It's usually somewhat easy to verify a piece of code is not obviously wrong, wha...

jdm2212 · on June 20, 2023

"this looks about right and has no obvious bugs" is my standard when reviewing human code, and it's my standard for machine-generated code too. no reason to formally verify GPT-4 outputs if I'm not formally verifying my coworker's either.

bagacrap · on June 20, 2023

My standard changes based on which human's code I'm reviewing though.

Unless I'm feeling particularly lazy or the code isn't important.

AnimalMuppet · on June 20, 2023

Well... after fairly long experience, we have discovered that your standard is mostly adequate for human generated code (as long as it's not going into a critical system). That may be based on the (empirically collected) statistics of how human-generated code fails - that if it's wrong, it usually either "looks" wrong or obviously fails.

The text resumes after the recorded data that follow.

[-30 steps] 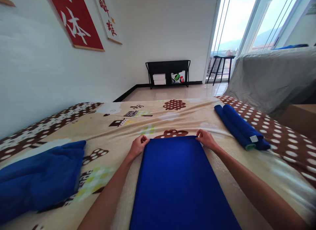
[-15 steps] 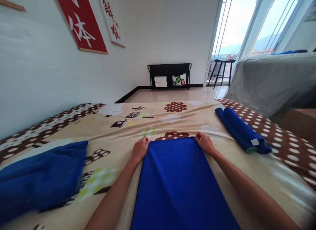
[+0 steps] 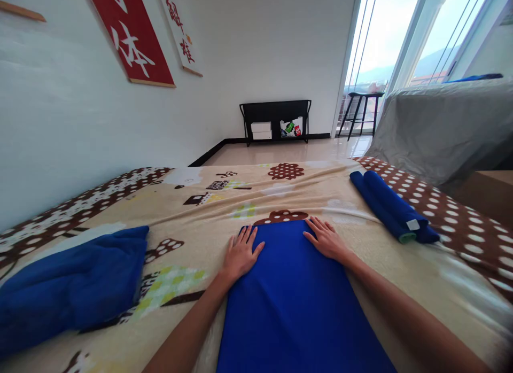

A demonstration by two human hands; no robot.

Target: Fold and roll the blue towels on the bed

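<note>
A blue cloth (image 3: 288, 303) lies spread lengthwise in front of me, its near end running out of the bottom of the view. My left hand (image 3: 241, 254) rests flat on its far left corner, fingers spread. On the far right corner lies my right hand (image 3: 326, 238), also open with the fingers apart. Beneath the cloth is a cream patterned blanket (image 3: 192, 215). To the left sits a loosely folded heap of blue cloth (image 3: 76, 282). Over on the right are rolled blue cloths (image 3: 395, 207), one with a small white tag.
The blanket's brown dotted border (image 3: 460, 218) runs along the right. Beyond the far edge stands a low black rack (image 3: 276, 114) by the wall. A black stool (image 3: 360, 108) is near the window, and a grey-covered piece of furniture (image 3: 441, 127) stands at right, with a cardboard box (image 3: 489, 196) below.
Both hands have let go of the cloth's far corners, which they were pinching. They have opened and now lie flat on the cloth, slightly nearer each other.
</note>
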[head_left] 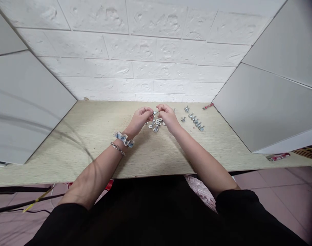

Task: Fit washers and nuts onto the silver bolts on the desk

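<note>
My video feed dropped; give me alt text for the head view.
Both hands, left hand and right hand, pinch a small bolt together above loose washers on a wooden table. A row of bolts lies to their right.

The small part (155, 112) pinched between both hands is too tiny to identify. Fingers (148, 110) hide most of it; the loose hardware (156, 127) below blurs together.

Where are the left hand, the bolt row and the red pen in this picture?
left hand (140, 118): head view, on the back of the hand.
bolt row (196, 121): head view, on a middle bolt of the row.
red pen (207, 106): head view, on the middle of its body.
</note>
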`<state>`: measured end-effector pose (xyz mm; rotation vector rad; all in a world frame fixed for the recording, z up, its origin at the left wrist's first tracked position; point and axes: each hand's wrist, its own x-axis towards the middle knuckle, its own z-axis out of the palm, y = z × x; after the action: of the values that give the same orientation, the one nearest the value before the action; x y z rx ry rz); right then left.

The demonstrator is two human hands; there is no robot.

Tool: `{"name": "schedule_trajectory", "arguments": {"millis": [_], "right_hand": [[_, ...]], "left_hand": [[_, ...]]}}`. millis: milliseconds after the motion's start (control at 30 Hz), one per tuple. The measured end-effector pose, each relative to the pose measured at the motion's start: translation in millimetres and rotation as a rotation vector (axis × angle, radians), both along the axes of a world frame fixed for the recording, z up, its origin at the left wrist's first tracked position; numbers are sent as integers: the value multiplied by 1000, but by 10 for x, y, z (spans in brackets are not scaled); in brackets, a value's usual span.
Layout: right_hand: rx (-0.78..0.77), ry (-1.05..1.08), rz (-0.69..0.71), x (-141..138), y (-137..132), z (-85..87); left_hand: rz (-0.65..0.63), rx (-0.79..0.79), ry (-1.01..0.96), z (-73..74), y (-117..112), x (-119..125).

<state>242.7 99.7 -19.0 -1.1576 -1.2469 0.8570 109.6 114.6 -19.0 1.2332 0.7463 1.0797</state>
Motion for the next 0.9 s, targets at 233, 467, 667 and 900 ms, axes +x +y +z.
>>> {"name": "schedule_trajectory", "arguments": {"millis": [233,467,667,900], "right_hand": [[-176,-234,12,49,-18,-2],[-111,-228,129,14,-19,-56],[-84,-197,128,-4,18,-86],[17,-186,105,-20,-23,-68]], "left_hand": [[-36,11,1,4,-17,9],[-84,29,-8,-7,-17,5],[-39,3,-33,-2,1,0],[-25,-10,-70,21,-10,0]]}}
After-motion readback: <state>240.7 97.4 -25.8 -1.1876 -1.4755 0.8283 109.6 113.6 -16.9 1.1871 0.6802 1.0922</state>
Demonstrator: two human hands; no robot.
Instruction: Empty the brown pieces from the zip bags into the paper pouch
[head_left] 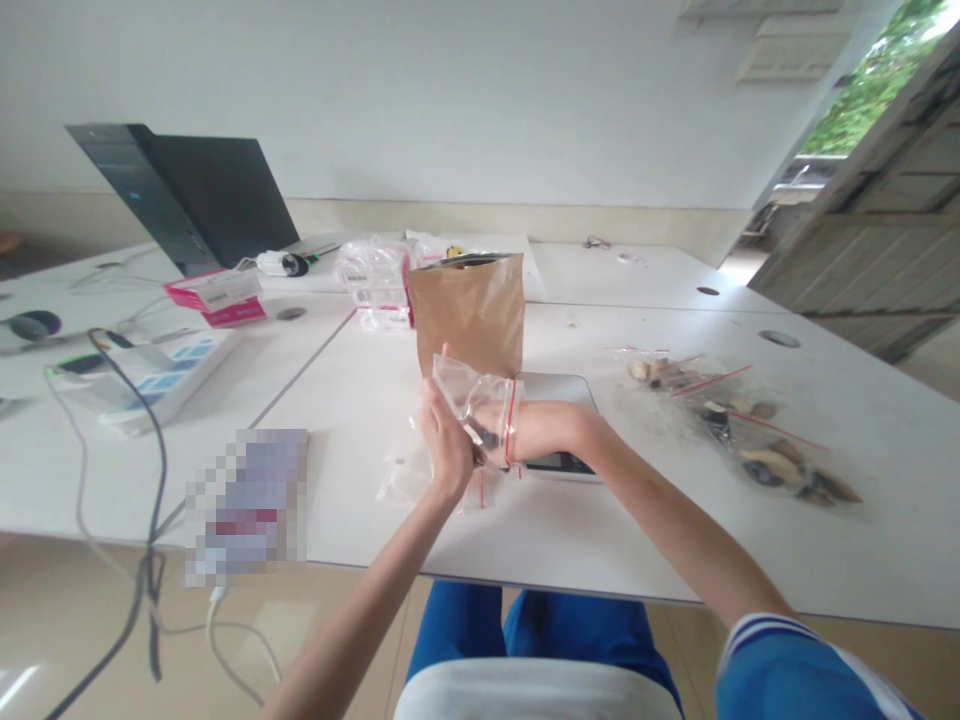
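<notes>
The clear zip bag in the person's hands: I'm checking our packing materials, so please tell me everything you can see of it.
The clear zip bag is thin, glossy, creased plastic with a red strip along its mouth. The mouth sits around the right hand, which is inside, while the left hand grips the outside. A dark object shows within, too unclear to name. The bag is held over the white table.

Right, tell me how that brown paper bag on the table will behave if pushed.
The brown paper bag would probably tip easily, standing tall and upright with nothing visibly propping it. Its creased walls suggest it would dent under a firm grip. Its weight is hard to judge; its contents don't show.
</notes>
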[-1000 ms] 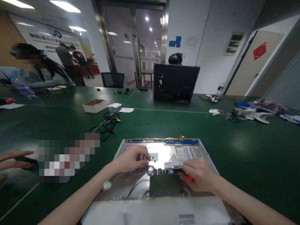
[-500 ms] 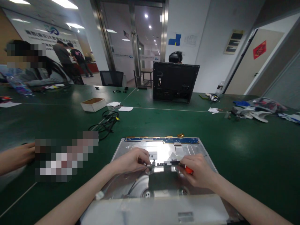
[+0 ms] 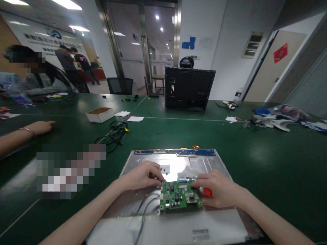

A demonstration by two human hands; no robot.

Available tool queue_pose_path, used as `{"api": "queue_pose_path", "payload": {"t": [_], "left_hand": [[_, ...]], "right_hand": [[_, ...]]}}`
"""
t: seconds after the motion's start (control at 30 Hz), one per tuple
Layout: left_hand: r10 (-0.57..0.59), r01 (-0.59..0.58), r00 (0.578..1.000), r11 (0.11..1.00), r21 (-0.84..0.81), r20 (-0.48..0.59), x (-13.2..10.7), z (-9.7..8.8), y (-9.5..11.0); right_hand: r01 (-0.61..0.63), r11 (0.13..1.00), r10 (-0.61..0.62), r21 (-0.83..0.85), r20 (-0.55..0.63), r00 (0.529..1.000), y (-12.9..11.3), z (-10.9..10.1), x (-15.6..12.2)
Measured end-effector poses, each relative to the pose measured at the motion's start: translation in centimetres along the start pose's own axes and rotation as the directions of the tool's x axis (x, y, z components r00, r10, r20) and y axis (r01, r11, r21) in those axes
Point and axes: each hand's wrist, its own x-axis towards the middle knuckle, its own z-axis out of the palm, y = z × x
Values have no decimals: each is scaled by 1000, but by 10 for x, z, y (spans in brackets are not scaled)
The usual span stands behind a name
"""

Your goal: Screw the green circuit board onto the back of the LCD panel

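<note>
A green circuit board (image 3: 176, 194) lies nearly flat over the metal back of a display panel (image 3: 127, 204), its component side facing up. My left hand (image 3: 145, 175) pinches the board's upper left corner. At its right edge, my right hand (image 3: 217, 189) grips the board between thumb and fingers. A tool with a red end (image 3: 207, 192) is tucked in that same hand; most of it is hidden. Above the board runs a flat ribbon cable (image 3: 188, 172), and a grey cable (image 3: 143, 221) curves down on the left. A long blue board (image 3: 176, 152) lines the panel's far edge.
Black cables (image 3: 113, 134) lie coiled left of the panel. Farther back are an open box (image 3: 100, 115), a black monitor housing (image 3: 189, 89) and a plastic bag (image 3: 288, 113). Another person's hand (image 3: 42, 127) rests over the table (image 3: 268, 160) at left.
The circuit board has tilted from nearly edge-on to lying flatter, its green face now showing. A grey cable now shows at left. The other person's hand at left has shifted away from me.
</note>
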Motion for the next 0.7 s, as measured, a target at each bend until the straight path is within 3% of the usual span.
{"api": "queue_pose_path", "payload": {"t": [0.13, 0.27, 0.7], "left_hand": [[1, -1, 1000, 1000, 5, 2, -1, 0, -3], [-6, 6, 1000, 1000, 6, -5, -2, 1, -6], [-10, 12, 999, 998, -58, 43, -1, -2, -2]], "right_hand": [[-101, 987, 95, 125, 59, 994, 10, -12, -2], [-176, 966, 165, 188, 72, 984, 18, -10, -2], [-87, 978, 85, 189, 20, 996, 11, 1, 2]]}}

GPT-produced code may have different failure statistics, and therefore the human heuristic may not work for GPT-produced code. It's too early to tell.

interroboink · on June 20, 2023

I'm reminded of a friend who worked in radio hardware design. They'd use simulation and fuzzy/genetic algorithms to create a circuit, and then verify its performance with experiments. But they couldn't always say exactly why the circuit worked, just that it met the performance criteria.

It's an interesting divergence in software, between those who manage complexity by adding more human-understandable abstraction, and those who manage it by just verifying the results, letting the complexity fly free. All the ML stuff is definitely taking big steps down the latter path.